### Task goal
Take down each entry exactly as written.

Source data
◇ ◇ ◇ ◇ ◇

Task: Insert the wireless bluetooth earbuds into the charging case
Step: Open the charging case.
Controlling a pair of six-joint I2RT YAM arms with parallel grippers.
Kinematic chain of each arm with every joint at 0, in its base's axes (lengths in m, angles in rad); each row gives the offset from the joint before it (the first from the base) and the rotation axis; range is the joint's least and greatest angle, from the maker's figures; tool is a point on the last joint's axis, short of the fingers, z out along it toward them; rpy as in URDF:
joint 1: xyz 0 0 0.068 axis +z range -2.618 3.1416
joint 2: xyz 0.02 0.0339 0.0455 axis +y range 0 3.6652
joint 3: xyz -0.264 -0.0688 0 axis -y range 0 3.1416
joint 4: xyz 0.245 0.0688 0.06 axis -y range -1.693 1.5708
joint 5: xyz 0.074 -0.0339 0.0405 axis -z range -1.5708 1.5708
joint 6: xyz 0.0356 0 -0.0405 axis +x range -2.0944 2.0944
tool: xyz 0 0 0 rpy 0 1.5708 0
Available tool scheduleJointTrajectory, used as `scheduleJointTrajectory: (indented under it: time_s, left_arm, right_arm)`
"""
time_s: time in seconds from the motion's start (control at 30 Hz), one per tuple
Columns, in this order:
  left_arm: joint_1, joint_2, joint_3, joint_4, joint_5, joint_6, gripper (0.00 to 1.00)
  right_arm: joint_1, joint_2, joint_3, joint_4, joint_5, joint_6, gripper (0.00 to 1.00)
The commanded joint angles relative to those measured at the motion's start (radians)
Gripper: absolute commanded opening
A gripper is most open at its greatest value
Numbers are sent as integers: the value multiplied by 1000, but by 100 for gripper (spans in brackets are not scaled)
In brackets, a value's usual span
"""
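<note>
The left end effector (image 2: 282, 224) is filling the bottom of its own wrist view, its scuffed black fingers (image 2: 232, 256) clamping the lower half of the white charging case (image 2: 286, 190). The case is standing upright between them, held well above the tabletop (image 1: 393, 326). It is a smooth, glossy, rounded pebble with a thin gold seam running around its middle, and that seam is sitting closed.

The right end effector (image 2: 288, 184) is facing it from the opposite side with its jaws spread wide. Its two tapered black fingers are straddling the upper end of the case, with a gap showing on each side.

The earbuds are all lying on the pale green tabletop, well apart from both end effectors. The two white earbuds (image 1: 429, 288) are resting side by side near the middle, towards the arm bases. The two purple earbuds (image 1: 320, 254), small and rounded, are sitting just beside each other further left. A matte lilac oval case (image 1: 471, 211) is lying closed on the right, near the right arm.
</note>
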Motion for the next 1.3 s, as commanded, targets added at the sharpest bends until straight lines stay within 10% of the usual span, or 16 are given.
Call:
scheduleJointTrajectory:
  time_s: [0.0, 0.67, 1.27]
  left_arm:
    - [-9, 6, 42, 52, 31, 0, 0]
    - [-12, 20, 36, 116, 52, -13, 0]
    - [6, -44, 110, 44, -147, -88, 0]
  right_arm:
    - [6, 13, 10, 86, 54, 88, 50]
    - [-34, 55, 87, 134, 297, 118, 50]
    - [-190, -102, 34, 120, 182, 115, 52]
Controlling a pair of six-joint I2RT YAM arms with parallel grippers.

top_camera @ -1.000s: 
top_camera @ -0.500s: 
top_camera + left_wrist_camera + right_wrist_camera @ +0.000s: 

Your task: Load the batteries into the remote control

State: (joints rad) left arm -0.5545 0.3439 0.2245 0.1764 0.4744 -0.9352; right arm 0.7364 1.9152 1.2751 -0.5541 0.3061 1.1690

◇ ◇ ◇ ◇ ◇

### Solved problem
Task: Insert the wireless bluetooth earbuds into the charging case
Step: Open the charging case.
Controlling a pair of six-joint I2RT YAM arms with parallel grippers.
Kinematic chain of each arm with every joint at 0, in its base's axes (lengths in m, angles in rad); each row gives the offset from the joint before it (the first from the base) and the rotation axis; range is the joint's least and greatest angle, from the maker's figures; tool is a point on the last joint's axis, short of the fingers, z out along it toward them; rpy as in URDF:
joint 1: xyz 0 0 0.068 axis +z range -2.618 3.1416
joint 2: xyz 0.02 0.0339 0.0455 axis +y range 0 3.6652
joint 3: xyz -0.264 -0.0688 0 axis -y range 0 3.1416
joint 4: xyz 0.245 0.0688 0.06 axis -y range -1.693 1.5708
joint 5: xyz 0.074 -0.0339 0.0405 axis -z range -1.5708 1.5708
joint 6: xyz 0.0356 0 -0.0405 axis +x range -2.0944 2.0944
tool: xyz 0 0 0 rpy 0 1.5708 0
Available tool scheduleJointTrajectory, used as `scheduleJointTrajectory: (indented under it: time_s, left_arm, right_arm)`
"""
time_s: time in seconds from the motion's start (control at 30 Hz), one per tuple
Columns, in this order:
  left_arm: joint_1, joint_2, joint_3, joint_4, joint_5, joint_6, gripper (0.00 to 1.00)
  right_arm: joint_1, joint_2, joint_3, joint_4, joint_5, joint_6, gripper (0.00 to 1.00)
The commanded joint angles relative to those measured at the motion's start (radians)
Gripper: absolute commanded opening
A gripper is most open at its greatest value
Numbers are sent as integers: the value multiplied by 1000, but by 100 for gripper (spans in brackets are not scaled)
In brackets, a value's usual span
"""
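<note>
The left end effector (image 2: 282, 224) is filling the bottom of its own wrist view, its scuffed black fingers (image 2: 232, 256) clamping the lower half of the white charging case (image 2: 286, 190). The case is standing upright between them, held well above the tabletop (image 1: 393, 326). It is a smooth, glossy, rounded pebble with a thin gold seam running around its middle, and that seam is sitting closed.

The right end effector (image 2: 288, 184) is facing it from the opposite side with its jaws spread wide. Its two tapered black fingers are straddling the upper end of the case, with a gap showing on each side.

The earbuds are all lying on the pale green tabletop, well apart from both end effectors. The two white earbuds (image 1: 429, 288) are resting side by side near the middle, towards the arm bases. The two purple earbuds (image 1: 320, 254), small and rounded, are sitting just beside each other further left. A matte lilac oval case (image 1: 471, 211) is lying closed on the right, near the right arm.
</note>
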Motion for the next 1.3 s, as commanded, targets added at the sharpest bends until straight lines stay within 10% of the usual span, or 16 are given.
Call:
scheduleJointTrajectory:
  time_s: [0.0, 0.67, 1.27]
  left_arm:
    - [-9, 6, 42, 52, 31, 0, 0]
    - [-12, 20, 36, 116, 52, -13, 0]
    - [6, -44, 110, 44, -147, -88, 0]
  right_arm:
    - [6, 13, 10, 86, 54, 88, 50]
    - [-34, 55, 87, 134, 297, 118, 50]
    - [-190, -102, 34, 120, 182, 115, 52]
Controlling a pair of six-joint I2RT YAM arms with parallel grippers.

top_camera @ -1.000s: 
top_camera @ -0.500s: 
top_camera + left_wrist_camera + right_wrist_camera @ +0.000s: 

Your task: Load the batteries into the remote control

State: (joints rad) left arm -0.5545 0.3439 0.2245 0.1764 0.4744 -0.9352; right arm 0.7364 1.9152 1.2751 -0.5541 0.3061 1.1690

That wraps up the answer.